WORK ORDER: Give again, word for word, every line below from the one that has "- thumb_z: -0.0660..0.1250" through the one that has "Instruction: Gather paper", both included, and no others.
- - -
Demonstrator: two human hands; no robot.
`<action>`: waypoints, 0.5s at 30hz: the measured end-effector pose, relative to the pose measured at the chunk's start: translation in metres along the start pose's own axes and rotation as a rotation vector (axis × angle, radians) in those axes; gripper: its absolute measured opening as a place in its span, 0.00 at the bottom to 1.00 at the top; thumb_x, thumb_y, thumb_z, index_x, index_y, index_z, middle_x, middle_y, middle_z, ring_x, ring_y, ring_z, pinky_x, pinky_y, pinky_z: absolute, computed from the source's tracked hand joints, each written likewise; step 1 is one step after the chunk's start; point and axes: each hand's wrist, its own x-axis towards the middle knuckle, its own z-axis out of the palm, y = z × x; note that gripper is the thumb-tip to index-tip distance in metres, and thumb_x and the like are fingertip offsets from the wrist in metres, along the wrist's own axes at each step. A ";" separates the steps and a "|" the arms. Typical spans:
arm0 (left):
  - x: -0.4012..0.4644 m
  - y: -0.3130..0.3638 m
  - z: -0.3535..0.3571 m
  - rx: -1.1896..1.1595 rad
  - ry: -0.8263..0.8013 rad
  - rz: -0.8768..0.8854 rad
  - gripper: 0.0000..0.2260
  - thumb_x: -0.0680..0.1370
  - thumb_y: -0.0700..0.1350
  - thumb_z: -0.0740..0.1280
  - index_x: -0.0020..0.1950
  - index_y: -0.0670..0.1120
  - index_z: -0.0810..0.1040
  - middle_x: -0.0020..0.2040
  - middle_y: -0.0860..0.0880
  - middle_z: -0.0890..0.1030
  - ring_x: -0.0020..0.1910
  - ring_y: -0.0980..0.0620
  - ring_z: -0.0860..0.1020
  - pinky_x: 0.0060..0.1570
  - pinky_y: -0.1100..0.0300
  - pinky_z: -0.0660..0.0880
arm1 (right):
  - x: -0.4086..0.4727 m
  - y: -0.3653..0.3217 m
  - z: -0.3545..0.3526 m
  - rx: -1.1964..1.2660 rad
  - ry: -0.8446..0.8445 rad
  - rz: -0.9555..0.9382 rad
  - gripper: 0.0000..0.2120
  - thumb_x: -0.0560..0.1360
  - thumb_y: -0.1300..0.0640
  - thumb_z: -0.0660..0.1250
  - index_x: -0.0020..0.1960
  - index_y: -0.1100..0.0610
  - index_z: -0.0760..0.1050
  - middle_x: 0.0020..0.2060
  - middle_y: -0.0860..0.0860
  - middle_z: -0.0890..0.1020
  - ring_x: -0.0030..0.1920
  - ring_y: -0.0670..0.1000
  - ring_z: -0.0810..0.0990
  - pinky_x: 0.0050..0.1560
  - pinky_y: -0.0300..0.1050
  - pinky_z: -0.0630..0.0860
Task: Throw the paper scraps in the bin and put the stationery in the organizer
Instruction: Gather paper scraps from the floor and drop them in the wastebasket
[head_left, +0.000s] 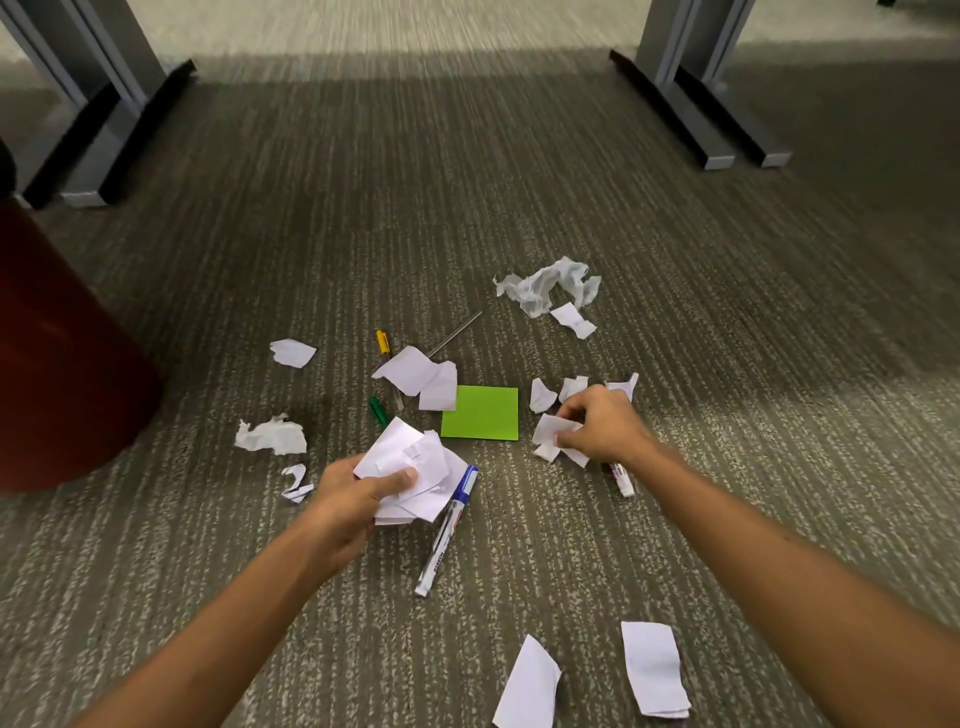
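Torn white paper scraps and stationery are seen strewn over the grey striped carpet floor (519, 208), with the clear-up judged to be at an early stage. A bunch of gathered white scraps (408, 470) is clutched in the left hand (353, 499), thumb pressed over the top, while a small torn white scrap (553, 431) is pinched between thumb and fingertips of the right hand (602, 423), low over the floor. A dark red round bin (62, 364) is glimpsed at the left edge; whether anything has been dropped in it cannot be told, and no organizer is in view. Much is left lying: a crumpled white tissue-like wad (550, 286) at the far side, a crumpled white ball (270, 436) near the bin, flat white slips (421, 376) beside a lime-green square sticky-note pad (480, 421), and two larger white strips (654, 670) nearest the camera. None of the stationery appears to have been collected: a blue-capped white marker (447, 535) just beside the left hand, a red-and-white marker (623, 480) partly hidden under the right hand, a yellow-capped pen (383, 343), a green-capped pen (377, 410) and a thin grey metal rod (457, 332) are all left on the floor
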 end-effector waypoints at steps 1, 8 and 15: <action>-0.001 0.000 -0.002 -0.001 0.002 0.006 0.13 0.73 0.31 0.69 0.57 0.36 0.77 0.51 0.39 0.83 0.45 0.43 0.83 0.36 0.55 0.80 | 0.003 0.000 -0.003 0.049 0.034 0.008 0.04 0.68 0.59 0.77 0.42 0.56 0.84 0.37 0.52 0.83 0.39 0.49 0.79 0.35 0.38 0.70; -0.001 0.001 -0.015 -0.004 0.020 0.023 0.07 0.73 0.32 0.70 0.46 0.42 0.78 0.39 0.47 0.87 0.37 0.49 0.85 0.32 0.57 0.80 | 0.042 -0.003 -0.020 0.041 0.102 0.170 0.21 0.69 0.54 0.78 0.60 0.58 0.81 0.57 0.57 0.82 0.51 0.52 0.79 0.49 0.40 0.74; -0.004 0.007 -0.025 -0.017 0.035 0.014 0.09 0.72 0.31 0.71 0.51 0.38 0.79 0.45 0.43 0.86 0.39 0.46 0.85 0.30 0.57 0.80 | 0.053 -0.007 -0.022 -0.035 0.089 0.123 0.13 0.66 0.58 0.79 0.49 0.58 0.82 0.48 0.56 0.84 0.46 0.53 0.81 0.46 0.44 0.78</action>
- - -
SOLUTION BELOW:
  - thumb_z: -0.0660..0.1250
  - index_x: -0.0020..0.1960
  - index_y: -0.1100..0.0610
  - index_z: -0.0760..0.1050
  - middle_x: 0.0020..0.2060
  - middle_y: -0.0860..0.0860
  - middle_z: -0.0890..0.1020
  - ring_x: -0.0030..0.1920
  - ring_y: -0.0670..0.1000
  - ring_z: -0.0810..0.0990
  - pinky_x: 0.0050..0.1560
  - pinky_y: -0.0300..0.1050
  - pinky_z: -0.0630..0.0860
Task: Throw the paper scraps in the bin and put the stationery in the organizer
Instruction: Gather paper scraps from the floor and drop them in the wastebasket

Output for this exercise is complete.